Black History Celebration Filled with Energy & Emotion

Former Black Panther Party leader Ericka Huggins has advice for living through these violent, troubled times: talk and listen to one another more, serve as mentors for young people, and meditate every day.

As the featured speaker at Samuel Merritt University’s Black History Month Celebration, Huggins focused on the enduring legacy of slavery and mental health issues in our communities.

“We are the walking-wounded,” said Huggins, an Oakland educator and activist. “Not just African American people, but white people and everyone else who came to this country because it was OK to enslave.”

Huggins spent 14 years in the Black Panther Party, first as the founder of the black liberation group’s New Haven, Connecticut chapter, and later as director of the Oakland Community School. She stood trial alongside Panther chairman Bobby Seale for their alleged roles in the killing of a New Haven member suspected of working with the FBI. Both were acquitted in 1971, though Huggins spent two years in prison before the case went to trial.

Meditating in her prison cell “got me through the most horrendous time of my life,” she said, while she was separated from her infant daughter and spent stretches in solitary confinement.

Huggins led the audience in a brief meditation. “Do this for 20 minutes a day and it will put you in touch with your own power,” she said.

Acknowledging that the Black Panther Party was discredited by the government and the media, Huggins said its history of running free medical clinics and breakfast programs for children endures among today’s community activists.

“The Black Panther Party stood for building a world where all human beings are held sacred,” she said.

Drawing a comparison to the Afrofuturistic hit film “Black Panther,” Huggins encouraged the more than 200 people in attendance to envision building Wakanda, the movie’s fictional African nation that is portrayed as lush and wealthy with no history of colonization or slavery.

“The film has given us the purity and majesty of a small piece of the history of Africa that is lost to our children,” she said.

Held in SMU’s Health Education Center, the Black History Month Celebration was multi-generational.

The Allen Temple Women’s Chorus, dressed in traditional African attire, sang spirituals and led the audience in singing “The Black National Anthem,” also known as “Lift Every Voice and Sing.” HEAT Dance Line, an Oakland troupe of dancers ages 10 to 17, leaped and twirled around the room to a soundtrack mixing “Strange Fruit” — Billie Holiday’s iconic song about American racism — with hip-hop music, ending their high-energy performance with fists raised in the air.

Inspired by the performance, Huggins opened up the conversation to other voices. She invited audience members, particularly young people, to suggest ways of creating a better future. One by one, people took to the microphone to speak.

One SMU nursing student, through tears, read a poem she wrote about racism. Another student from Uganda also cried as she told Huggins how she feels left out of learning about the African-American experience by people she meets who push her away because of her foreign accent.

“This is how deep the wounds go,” Huggins said. “We are taught to hate our skin, our hair, our eyes…then we are expected to be good citizens.

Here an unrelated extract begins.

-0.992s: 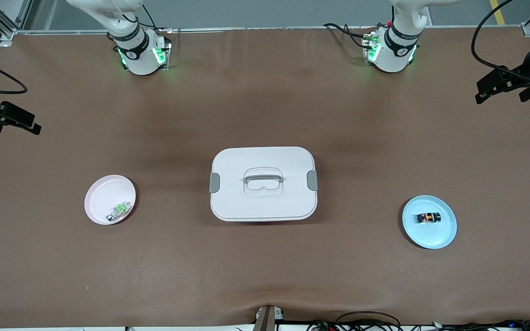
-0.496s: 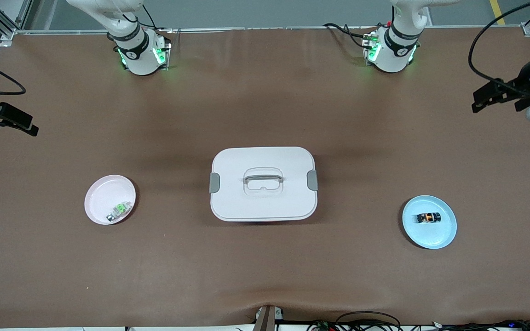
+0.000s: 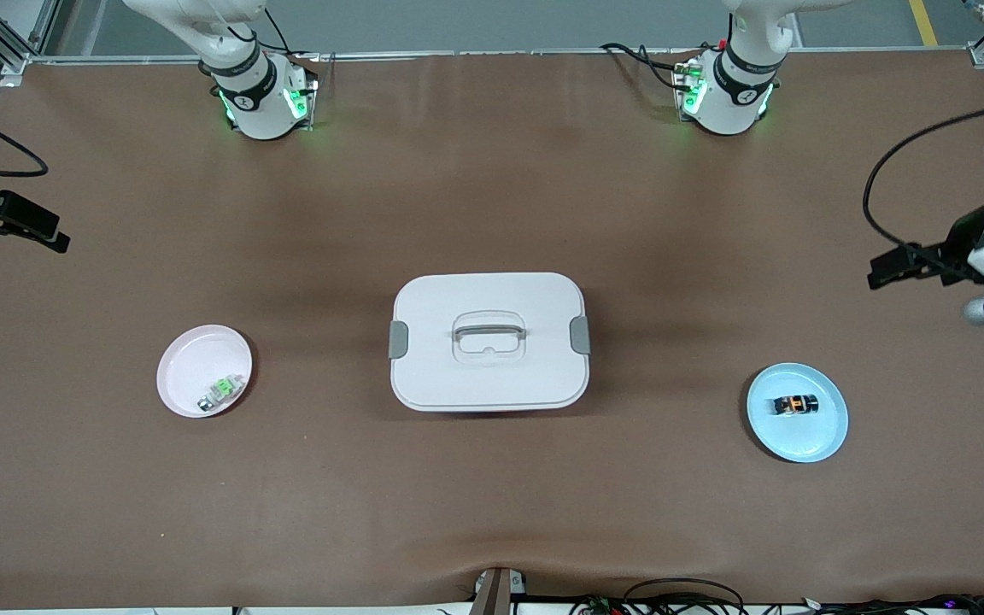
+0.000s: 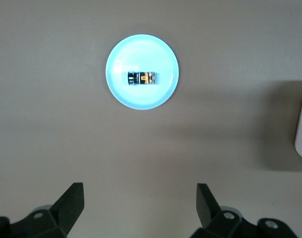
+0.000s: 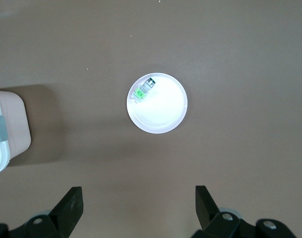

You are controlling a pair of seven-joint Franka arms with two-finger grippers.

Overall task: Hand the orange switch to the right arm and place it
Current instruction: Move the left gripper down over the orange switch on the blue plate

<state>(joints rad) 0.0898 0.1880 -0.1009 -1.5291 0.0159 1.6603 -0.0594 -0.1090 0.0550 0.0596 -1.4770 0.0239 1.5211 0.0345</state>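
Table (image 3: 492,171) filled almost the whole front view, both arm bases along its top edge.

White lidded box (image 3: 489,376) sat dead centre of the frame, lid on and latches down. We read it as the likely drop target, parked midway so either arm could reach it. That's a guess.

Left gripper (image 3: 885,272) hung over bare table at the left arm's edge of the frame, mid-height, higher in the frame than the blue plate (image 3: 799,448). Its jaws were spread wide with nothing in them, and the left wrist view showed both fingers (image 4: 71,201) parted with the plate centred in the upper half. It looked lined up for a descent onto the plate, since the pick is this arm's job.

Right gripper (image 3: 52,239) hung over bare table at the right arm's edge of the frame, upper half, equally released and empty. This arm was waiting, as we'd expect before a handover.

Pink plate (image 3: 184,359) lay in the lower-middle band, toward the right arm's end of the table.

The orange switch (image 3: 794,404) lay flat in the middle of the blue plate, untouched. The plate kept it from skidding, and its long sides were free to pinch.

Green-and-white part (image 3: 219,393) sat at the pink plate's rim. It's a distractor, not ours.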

It’s insanity.”     

When a member of Oakland Lives Matter talked about her work on behalf of mothers who have lost children to gun violence, Huggins encouraged people to offer their help.

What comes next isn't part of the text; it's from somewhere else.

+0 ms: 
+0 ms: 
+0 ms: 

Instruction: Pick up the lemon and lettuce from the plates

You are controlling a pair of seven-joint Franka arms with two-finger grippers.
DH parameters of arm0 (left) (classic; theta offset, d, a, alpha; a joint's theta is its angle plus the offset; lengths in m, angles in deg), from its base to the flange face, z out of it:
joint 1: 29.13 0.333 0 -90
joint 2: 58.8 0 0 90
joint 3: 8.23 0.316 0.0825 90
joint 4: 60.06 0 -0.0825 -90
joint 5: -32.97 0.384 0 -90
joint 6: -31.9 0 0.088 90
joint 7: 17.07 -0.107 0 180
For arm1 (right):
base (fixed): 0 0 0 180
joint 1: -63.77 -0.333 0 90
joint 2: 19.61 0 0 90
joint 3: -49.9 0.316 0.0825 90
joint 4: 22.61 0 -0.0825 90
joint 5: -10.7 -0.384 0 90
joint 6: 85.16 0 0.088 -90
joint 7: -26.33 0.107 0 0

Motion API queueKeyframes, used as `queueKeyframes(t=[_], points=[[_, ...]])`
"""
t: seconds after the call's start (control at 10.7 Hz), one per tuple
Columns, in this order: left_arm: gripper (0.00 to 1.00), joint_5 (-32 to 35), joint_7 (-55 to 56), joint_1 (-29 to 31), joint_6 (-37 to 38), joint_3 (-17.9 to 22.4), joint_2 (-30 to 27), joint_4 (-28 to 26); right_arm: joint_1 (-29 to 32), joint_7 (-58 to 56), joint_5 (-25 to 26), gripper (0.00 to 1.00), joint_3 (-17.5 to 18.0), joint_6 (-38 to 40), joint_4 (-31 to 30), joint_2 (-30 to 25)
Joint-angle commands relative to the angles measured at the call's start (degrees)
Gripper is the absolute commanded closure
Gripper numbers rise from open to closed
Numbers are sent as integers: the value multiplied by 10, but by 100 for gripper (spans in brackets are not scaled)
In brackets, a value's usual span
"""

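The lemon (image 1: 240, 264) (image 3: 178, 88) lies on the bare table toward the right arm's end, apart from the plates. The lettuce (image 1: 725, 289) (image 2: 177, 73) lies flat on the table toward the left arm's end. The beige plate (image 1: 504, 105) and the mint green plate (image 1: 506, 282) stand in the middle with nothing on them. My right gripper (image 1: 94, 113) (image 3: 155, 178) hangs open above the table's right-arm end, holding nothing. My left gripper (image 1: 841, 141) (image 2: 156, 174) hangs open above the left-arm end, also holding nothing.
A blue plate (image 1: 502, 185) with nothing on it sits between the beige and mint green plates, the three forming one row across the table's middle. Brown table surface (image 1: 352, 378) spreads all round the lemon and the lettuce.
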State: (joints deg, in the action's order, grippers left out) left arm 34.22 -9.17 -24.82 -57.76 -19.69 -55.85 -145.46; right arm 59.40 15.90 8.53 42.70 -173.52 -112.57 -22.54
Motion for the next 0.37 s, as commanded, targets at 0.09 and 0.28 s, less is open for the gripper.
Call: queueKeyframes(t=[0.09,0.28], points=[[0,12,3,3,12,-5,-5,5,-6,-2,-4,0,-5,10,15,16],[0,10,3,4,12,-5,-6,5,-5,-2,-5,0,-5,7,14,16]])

“We are all blessed that this woman is still around as a living revolutionary,” Angel Lewis, a lawyer who does diversity work in the tech industry, said of Huggins. “This has been the best Black History Month of my life and this event capped it off.”

During the celebration, SMU President Sharon Diaz was praised for her longtime support of low-income students, the University’s healthcare outreach to community groups, and the creation of the SMU Office of Diversity and Inclusion.

“Sharon has been a champion for justice, diversity and inclusion,” said Margrette Peterson, the chair of the event committee. “She lives by the belief that all people are equal.”

Also during the event, SMU Nursing Instructor Cynthia Stacy, MSN, received the annual Dr. Cornelius Hopper Diversity Excellence Award. Stacy was nominated by her students for serving as a role model and for teaching them about why certain races and ethnicities are at higher risks for certain diseases.

In accepting the award, Stacy recounted a time when a dean told her and a handful of other black and Hispanic students enrolled in her nursing school that they should consider other careers despite the fact that they were all earning passing grades.

“My goal as I wake up each day is that no other student has to experience what I experienced,” said Stacy, sharing her conviction that “You stood on someone’s shoulders and someone will stand on yours.”

Huggins agreed. “If everyone over 25 would mentor somebody, we would save lives,” she said.